Items from a dataset
● ● ● ● ●

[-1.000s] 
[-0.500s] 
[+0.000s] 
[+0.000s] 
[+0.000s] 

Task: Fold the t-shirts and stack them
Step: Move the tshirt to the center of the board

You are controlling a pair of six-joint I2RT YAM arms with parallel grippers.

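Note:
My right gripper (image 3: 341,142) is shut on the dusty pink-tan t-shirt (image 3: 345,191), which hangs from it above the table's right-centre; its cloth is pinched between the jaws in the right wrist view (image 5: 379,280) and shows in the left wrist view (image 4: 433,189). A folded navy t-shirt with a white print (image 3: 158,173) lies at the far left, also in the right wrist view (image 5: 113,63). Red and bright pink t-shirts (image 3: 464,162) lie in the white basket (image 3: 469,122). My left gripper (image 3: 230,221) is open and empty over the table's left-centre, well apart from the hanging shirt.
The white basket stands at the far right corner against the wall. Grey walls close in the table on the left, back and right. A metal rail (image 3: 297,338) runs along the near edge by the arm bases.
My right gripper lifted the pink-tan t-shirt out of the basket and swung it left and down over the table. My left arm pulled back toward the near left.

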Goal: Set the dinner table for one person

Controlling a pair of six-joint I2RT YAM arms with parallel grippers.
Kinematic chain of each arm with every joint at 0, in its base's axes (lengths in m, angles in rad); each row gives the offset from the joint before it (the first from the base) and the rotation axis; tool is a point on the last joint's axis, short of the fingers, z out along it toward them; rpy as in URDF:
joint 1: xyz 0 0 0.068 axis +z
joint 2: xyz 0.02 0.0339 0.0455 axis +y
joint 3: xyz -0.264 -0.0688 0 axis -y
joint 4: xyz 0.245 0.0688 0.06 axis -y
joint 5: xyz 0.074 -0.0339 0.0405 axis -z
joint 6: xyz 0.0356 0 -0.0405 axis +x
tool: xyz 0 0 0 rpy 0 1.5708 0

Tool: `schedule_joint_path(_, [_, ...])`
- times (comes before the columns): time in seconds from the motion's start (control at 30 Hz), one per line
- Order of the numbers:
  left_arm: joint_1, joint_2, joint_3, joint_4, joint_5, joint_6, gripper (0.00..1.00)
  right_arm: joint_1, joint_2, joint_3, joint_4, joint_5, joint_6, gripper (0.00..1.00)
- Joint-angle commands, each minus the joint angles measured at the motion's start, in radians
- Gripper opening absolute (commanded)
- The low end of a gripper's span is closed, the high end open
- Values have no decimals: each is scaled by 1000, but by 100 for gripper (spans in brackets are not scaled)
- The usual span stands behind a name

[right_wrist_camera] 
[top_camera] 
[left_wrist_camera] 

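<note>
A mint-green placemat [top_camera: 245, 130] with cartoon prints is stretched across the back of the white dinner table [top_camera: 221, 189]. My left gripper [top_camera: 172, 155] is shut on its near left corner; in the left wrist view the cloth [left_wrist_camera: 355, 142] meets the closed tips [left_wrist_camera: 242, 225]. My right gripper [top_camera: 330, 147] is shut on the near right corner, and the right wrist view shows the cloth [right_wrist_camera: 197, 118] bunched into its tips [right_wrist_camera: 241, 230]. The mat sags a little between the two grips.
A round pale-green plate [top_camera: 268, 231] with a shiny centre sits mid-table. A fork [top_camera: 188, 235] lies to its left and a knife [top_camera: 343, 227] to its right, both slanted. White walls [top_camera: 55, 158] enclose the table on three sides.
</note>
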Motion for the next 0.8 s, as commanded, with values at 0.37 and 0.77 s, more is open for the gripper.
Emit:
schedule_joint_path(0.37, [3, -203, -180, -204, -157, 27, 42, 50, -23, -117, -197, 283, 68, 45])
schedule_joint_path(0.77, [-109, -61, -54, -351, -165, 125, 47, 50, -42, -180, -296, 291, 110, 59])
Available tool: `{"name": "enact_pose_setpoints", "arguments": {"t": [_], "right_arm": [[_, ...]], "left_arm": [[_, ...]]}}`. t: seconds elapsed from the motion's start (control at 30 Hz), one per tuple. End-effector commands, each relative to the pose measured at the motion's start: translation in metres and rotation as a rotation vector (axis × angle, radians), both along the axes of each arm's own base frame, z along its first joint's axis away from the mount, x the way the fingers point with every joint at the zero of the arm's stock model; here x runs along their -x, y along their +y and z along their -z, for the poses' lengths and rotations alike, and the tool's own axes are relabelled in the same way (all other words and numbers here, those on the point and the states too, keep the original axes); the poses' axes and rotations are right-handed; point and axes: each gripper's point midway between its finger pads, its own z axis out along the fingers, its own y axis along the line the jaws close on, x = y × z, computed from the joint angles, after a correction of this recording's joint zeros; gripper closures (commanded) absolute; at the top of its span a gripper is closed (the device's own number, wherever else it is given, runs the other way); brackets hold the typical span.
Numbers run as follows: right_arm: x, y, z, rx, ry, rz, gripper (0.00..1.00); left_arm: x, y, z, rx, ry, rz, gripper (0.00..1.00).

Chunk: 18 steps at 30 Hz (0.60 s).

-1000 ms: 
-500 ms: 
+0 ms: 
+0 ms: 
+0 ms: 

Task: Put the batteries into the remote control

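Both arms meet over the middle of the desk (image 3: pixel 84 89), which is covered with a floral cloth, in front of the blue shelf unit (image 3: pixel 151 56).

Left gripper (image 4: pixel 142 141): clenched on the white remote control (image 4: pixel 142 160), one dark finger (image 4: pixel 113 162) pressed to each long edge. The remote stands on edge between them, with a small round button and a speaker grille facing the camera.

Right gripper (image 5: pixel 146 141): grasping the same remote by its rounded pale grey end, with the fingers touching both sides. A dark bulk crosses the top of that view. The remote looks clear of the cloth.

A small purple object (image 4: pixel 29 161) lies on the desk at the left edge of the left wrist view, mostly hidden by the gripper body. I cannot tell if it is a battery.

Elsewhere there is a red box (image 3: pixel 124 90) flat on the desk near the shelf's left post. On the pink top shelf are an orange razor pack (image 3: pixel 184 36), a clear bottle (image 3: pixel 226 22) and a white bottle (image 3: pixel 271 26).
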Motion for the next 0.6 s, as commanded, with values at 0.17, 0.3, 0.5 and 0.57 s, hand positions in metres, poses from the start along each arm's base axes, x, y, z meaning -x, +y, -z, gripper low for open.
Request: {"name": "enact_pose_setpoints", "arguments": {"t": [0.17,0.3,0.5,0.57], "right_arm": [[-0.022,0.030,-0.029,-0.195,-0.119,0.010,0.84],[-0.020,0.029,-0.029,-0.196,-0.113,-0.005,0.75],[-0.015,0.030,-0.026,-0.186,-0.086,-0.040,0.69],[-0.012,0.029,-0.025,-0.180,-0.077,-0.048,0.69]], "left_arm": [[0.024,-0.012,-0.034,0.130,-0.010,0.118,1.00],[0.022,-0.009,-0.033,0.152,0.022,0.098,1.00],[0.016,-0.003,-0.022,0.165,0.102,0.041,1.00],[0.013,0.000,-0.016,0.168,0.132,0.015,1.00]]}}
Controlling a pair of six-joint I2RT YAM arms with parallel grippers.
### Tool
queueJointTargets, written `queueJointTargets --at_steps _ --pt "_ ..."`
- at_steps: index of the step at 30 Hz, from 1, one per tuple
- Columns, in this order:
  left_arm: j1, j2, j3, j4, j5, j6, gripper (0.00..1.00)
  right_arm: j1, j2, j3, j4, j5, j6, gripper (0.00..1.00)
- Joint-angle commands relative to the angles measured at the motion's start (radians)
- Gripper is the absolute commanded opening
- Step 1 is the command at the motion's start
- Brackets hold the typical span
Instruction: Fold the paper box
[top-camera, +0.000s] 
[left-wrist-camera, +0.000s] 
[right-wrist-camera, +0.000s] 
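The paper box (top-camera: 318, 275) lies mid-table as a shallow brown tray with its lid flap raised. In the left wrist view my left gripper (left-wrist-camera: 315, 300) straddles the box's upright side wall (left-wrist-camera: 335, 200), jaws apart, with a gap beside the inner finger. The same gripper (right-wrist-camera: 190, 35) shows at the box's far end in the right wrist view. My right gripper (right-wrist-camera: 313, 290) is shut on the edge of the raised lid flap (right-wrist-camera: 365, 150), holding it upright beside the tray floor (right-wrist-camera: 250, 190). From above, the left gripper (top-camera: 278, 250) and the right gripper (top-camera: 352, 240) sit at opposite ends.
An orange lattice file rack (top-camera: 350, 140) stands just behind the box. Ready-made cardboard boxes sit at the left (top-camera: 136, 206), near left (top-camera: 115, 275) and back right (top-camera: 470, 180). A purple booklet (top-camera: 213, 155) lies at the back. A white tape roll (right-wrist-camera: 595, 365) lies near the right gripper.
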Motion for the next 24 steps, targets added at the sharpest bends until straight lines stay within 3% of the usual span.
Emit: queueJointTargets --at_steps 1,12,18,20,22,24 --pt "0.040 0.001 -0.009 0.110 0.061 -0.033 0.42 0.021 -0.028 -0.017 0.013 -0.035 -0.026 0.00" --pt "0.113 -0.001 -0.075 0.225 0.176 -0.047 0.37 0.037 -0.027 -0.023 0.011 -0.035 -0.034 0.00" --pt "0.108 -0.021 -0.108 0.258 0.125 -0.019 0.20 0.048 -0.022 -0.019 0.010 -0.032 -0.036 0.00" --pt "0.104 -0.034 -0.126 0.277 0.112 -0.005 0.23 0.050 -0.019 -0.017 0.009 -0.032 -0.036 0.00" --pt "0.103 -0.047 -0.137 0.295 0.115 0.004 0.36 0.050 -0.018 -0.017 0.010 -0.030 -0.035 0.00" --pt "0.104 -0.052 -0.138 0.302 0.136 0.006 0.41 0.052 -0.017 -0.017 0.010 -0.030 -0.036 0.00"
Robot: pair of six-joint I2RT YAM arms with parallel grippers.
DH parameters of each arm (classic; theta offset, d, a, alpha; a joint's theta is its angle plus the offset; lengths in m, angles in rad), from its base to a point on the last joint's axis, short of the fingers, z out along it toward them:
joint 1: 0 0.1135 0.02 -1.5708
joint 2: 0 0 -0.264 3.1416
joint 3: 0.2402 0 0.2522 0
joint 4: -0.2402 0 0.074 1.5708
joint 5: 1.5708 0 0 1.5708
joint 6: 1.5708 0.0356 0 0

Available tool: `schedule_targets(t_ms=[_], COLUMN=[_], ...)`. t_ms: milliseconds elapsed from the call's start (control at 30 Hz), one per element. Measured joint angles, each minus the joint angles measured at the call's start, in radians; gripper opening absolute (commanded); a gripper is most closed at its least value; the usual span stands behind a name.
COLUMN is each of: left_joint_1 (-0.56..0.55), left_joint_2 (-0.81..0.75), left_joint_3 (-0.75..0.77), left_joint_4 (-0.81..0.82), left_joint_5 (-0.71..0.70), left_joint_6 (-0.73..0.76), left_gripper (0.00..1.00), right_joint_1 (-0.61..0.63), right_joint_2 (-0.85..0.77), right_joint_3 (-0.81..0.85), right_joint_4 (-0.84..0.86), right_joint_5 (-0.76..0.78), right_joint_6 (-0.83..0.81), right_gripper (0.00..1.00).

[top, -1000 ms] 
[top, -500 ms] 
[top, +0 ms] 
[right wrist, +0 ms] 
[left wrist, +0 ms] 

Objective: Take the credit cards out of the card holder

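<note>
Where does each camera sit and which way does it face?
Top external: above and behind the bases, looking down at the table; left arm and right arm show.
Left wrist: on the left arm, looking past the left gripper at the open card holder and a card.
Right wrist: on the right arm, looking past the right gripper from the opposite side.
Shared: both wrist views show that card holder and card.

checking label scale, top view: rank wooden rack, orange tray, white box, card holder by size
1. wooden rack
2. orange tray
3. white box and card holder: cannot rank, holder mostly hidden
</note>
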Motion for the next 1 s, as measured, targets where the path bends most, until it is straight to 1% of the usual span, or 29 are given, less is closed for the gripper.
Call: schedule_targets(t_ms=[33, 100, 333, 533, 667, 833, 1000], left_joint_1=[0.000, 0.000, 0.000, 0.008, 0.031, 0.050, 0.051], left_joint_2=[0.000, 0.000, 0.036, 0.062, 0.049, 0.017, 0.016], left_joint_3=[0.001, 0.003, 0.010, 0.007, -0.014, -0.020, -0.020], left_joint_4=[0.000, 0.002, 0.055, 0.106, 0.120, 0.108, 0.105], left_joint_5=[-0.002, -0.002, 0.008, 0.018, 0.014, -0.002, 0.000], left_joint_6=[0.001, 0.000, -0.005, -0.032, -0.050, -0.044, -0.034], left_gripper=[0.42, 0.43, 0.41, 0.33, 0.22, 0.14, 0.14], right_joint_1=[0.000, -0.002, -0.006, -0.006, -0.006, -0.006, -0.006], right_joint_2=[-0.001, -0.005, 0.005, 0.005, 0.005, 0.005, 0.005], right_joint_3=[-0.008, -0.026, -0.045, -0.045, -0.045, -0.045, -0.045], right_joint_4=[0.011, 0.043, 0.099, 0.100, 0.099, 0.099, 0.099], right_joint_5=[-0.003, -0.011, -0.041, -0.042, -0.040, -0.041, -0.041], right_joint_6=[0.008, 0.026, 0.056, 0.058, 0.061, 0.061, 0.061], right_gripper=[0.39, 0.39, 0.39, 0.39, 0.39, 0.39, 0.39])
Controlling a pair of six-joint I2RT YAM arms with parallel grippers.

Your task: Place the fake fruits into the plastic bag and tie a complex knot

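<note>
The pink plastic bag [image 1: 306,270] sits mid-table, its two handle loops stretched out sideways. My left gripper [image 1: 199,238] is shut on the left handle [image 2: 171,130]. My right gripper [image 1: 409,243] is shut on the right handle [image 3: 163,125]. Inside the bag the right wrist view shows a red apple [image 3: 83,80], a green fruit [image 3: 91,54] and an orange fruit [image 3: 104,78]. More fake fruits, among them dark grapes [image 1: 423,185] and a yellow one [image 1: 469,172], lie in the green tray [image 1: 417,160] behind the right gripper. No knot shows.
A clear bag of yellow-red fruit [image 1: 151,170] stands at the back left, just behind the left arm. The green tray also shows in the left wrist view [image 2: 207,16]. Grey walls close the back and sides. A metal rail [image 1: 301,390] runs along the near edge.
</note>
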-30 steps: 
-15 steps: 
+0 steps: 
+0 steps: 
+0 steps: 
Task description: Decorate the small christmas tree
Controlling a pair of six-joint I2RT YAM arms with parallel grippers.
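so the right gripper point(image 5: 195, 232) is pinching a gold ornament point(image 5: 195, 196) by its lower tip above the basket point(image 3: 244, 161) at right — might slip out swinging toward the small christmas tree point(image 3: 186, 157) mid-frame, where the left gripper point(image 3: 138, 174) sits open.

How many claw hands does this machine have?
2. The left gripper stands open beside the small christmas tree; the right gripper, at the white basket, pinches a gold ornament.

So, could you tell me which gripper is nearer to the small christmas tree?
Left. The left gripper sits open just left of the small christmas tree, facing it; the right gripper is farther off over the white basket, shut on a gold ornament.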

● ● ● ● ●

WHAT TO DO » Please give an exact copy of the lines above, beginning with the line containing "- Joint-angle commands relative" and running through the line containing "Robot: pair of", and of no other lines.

EXERCISE OUTPUT »
- Joint-angle commands relative to the angles measured at the motion's start (radians)
- Gripper is the absolute commanded opening
- Step 1 is the command at the motion's start
- Brackets hold the typical span
Instruction: Fold the paper box
[top-camera, +0.000s] 
[left-wrist-camera, +0.000s] 
[right-wrist-camera, +0.000s] 
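The paper box (top-camera: 318, 275) lies mid-table as a shallow brown tray with its lid flap raised. In the left wrist view my left gripper (left-wrist-camera: 315, 300) straddles the box's upright side wall (left-wrist-camera: 335, 200), jaws apart, with a gap beside the inner finger. The same gripper (right-wrist-camera: 190, 35) shows at the box's far end in the right wrist view. My right gripper (right-wrist-camera: 313, 290) is shut on the edge of the raised lid flap (right-wrist-camera: 365, 150), holding it upright beside the tray floor (right-wrist-camera: 250, 190). From above, the left gripper (top-camera: 278, 250) and the right gripper (top-camera: 352, 240) sit at opposite ends.
An orange lattice file rack (top-camera: 350, 140) stands just behind the box. Ready-made cardboard boxes sit at the left (top-camera: 136, 206), near left (top-camera: 115, 275) and back right (top-camera: 470, 180). A purple booklet (top-camera: 213, 155) lies at the back. A white tape roll (right-wrist-camera: 595, 365) lies near the right gripper.
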Motion for the next 24 steps, targets added at the sharpest bends until straight lines stay within 3% of the usual span.
Emit: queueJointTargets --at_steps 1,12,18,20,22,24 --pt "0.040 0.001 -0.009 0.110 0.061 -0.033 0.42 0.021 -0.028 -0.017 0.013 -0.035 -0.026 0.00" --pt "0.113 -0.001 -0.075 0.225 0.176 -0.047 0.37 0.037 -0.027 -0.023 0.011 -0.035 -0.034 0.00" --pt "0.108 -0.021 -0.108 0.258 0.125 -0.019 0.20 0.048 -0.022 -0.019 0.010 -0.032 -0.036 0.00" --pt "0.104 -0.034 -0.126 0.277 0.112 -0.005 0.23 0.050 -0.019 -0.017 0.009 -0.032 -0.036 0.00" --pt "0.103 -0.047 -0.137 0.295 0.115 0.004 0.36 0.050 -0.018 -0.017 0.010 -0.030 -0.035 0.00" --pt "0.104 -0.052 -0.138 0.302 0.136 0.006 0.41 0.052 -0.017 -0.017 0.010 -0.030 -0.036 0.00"
Robot: pair of six-joint I2RT YAM arms with parallel grippers.

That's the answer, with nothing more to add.